Summary and Contributions: The goal is to study how humans learn to perform a novel task via abstraction and compositionality of simpler routines. The experimental manipulation is to use two different types of training sets that are designed to lead participants to learn different inductive biases. The same test set is used for both groups. Thus, systematic differences in how subjects complete the task across groups may be attributed to differences in how they learned the task, due to the assignment of the training set. A program induction algorithm for learning the task demonstrates the same types of biases as seen in the humans. Also, the outputs of the program learned on training set 1 are more similar to the human drawing trajectories for group 1 than for group 2, and vice-versa for outputs of program learned from training set 2.
Strengths: The experimental design controls for confounding factors by randomization. The stimuli design is quite ingenious in allowing two different types of drawing strategies to be tested on a common set. The program induction uses state-of-the-art probabilistic inference methods to learn how to draw, and qualitatively replicates important features of human performance. A second experiment with a rotated test set adds extra confirmation that humans learned the task as a composition of simpler tasks. The data displayed is remarkably clean and shows high compliance of the human volunteers to the intent of the task. This study is very interesting for the researchers interested in understanding human learning, and encourages the use of similar methodology for future studies in human task learning.

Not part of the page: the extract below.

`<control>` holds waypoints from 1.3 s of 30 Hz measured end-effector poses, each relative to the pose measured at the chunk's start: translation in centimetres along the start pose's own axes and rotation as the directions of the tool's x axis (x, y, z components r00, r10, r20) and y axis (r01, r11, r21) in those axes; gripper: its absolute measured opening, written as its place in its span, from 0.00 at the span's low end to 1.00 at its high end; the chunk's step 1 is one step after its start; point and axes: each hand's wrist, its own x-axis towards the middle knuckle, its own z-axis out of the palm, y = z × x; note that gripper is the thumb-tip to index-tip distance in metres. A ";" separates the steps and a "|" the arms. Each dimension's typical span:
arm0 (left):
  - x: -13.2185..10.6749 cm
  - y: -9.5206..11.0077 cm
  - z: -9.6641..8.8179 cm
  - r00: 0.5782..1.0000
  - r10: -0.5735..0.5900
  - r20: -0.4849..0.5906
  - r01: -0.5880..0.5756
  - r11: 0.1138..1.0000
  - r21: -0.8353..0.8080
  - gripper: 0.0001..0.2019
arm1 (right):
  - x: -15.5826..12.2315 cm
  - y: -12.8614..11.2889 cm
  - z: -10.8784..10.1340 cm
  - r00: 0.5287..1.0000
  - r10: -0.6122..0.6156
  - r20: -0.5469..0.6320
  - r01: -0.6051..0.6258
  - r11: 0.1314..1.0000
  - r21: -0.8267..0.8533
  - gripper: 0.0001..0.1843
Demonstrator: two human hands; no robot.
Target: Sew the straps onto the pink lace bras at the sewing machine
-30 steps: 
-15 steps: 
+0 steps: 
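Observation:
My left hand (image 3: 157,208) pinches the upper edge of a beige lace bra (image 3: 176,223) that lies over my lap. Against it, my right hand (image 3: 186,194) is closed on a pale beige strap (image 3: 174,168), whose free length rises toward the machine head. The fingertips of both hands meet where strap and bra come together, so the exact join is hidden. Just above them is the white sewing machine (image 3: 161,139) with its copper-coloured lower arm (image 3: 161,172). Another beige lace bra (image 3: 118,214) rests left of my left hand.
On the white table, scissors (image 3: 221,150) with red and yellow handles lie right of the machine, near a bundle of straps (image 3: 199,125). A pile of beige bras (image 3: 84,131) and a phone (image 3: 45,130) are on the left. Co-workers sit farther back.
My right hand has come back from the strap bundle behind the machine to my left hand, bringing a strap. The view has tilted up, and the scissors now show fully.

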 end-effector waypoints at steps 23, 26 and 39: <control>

Weaknesses: As the authors note, the AI has much less agreement to human behavior than intersubject agreement within the same group. But due to the novelty of the work, such a performance gap is understandable. The authors used very strong prior knowledge (e.g. pre-defined primitives) which while intuitively plausible, may limit the generality of the AI.
Correctness: The algorithmic and the experimental methodology appear to be correct.
Clarity: On the whole, the paper is quite readable. One issue that was not immediately clear is the terminology of image, stroke, trajectory. The meaning of the notation in the equations (4) "t draws I" is not clear. I had to refer to the supplement to understand that the trajectory did not refer to the entire image but rather to a single stroke.
Relation to Prior Work: Previous literature from two fields, (1) psychological studies of drawing and (2) AI program induction and drawing are cited. This study is novel in comparing human data to AI behavior.
Additional Feedback: The paragraph "Reweighting trajectories by motor cost" could probably be made more clear. It was not clear if all the details needed to reproduce the implementation of the program induction are given. But these are relatively minor issues and would not improve the already high score that I am giving this paper.